I recognized that what people most liked about my tour was that I was able to offer them an historical context  which helped them to understand  why and how their city developed the way it did. I could sense their excitement and their eagerness to share their growing understanding of their city’s history. By pointing out the  connection between specific places and specific events, by pointing out, for example,  a parking lot in downtown Buffalo where there was once a thriving public market; or a tavern in the First Ward where the great Fenian Raid was launched, I was able to directly connect the Buffalonians of today with the people, the places and the events of the past. In the process, they, like me, were becoming more attached to the city that we all called home. They too, I sensed, were beginning to feel that they too could “fix this place.”

Over the protests of many, in the spring of 1975,  I  had indeed “retired” and began to focus instead on other activities, some academic, some entrepreneurial, that would continue to keep me intensely and excitedly engaged in the work of learning about Buffalo. I am immensely proud of this short but most interesting chapter of  my life’s work. Mr. Montana was right. There was a future in Buffalo tours. But my tours of Buffalo—“Mark Goldman’s Rubberneck Bus Tours of Buffalo”—were there first, long before those who followed in my wake and have, as a result,  made bus tours of Buffalo the popular attraction that they are today. Tim Tielman, who has been leading tours on an ingeniously designed open bus, reports that over 3,000 people, rode with him in 2020. And  Chuck LaChiusa who founded “Explore Buffalo” in 2006 reports that he, and a full staff of volunteer guides, are now operating over 80 tours, some on foot, some on boats and some in kayaks. In 2018 alone, over 20,000 went on his tours.  But I was there first! The seed that I planted in the early 1970s may have been small but it certainly was fertile.

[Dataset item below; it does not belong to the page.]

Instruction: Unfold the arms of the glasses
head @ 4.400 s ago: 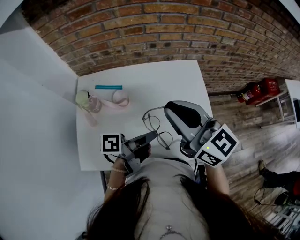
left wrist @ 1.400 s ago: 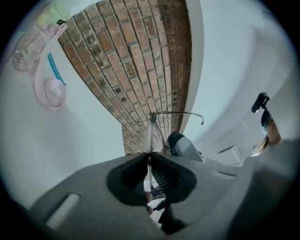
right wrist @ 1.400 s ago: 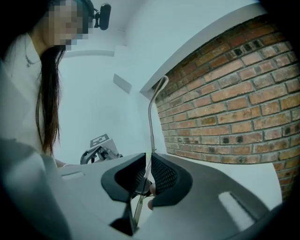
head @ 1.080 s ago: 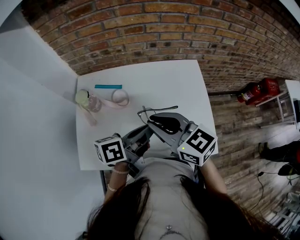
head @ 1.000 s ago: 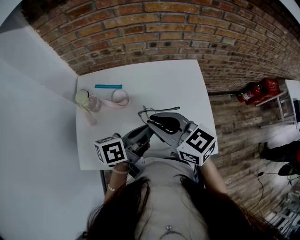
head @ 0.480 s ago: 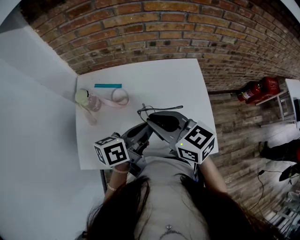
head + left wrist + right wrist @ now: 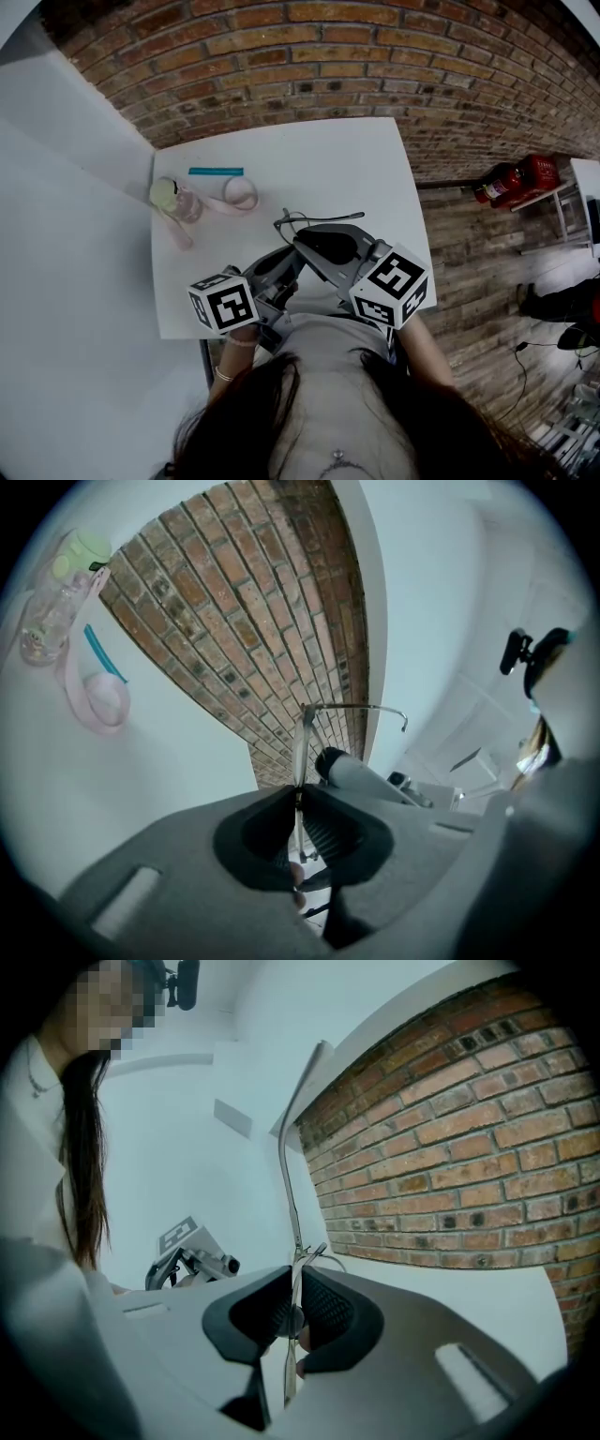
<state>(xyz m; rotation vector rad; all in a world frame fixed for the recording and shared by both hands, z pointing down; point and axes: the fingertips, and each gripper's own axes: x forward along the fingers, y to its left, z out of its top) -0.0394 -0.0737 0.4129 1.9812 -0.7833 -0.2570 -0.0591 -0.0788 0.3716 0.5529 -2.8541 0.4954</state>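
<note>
The thin wire-framed glasses [image 7: 302,223] hang above the near part of the white table [image 7: 356,155], held between both grippers. My left gripper [image 7: 287,265] is shut on the frame, which stands edge-on between its jaws [image 7: 298,766]; one arm [image 7: 361,708] sticks out sideways to the right and ends in a curved tip. My right gripper [image 7: 304,244] is shut on the glasses near a hinge [image 7: 298,1258], and a long arm [image 7: 285,1143] rises straight up from its jaws. The lenses are mostly hidden by the gripper bodies.
A clear bottle with a green cap [image 7: 172,199], a pink strap with a ring [image 7: 239,194] and a teal stick [image 7: 216,172] lie at the table's far left. A brick wall [image 7: 309,66] backs the table. A red fire extinguisher [image 7: 511,183] lies on the floor to the right.
4.4 s ago the glasses were low at the table with the right gripper off to their right. Now both grippers grip them, raised. In the last second almost nothing has moved.
</note>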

Long after I “retired”, people remembered my tours and every once in a while I’d get a call and a request. “My daughter’s getting married,” one man said. “Dozens of people are coming from out of town to the wedding. Would you take them on one of your tours?” Once, one of my favorite Buffalonians, Dr. Lydia Wright, one of the city’s  all-time great leaders, called. Her family was having a reunion, she said, coming in from all parts of the county. Would I, she wondered, take twenty of them on a tour?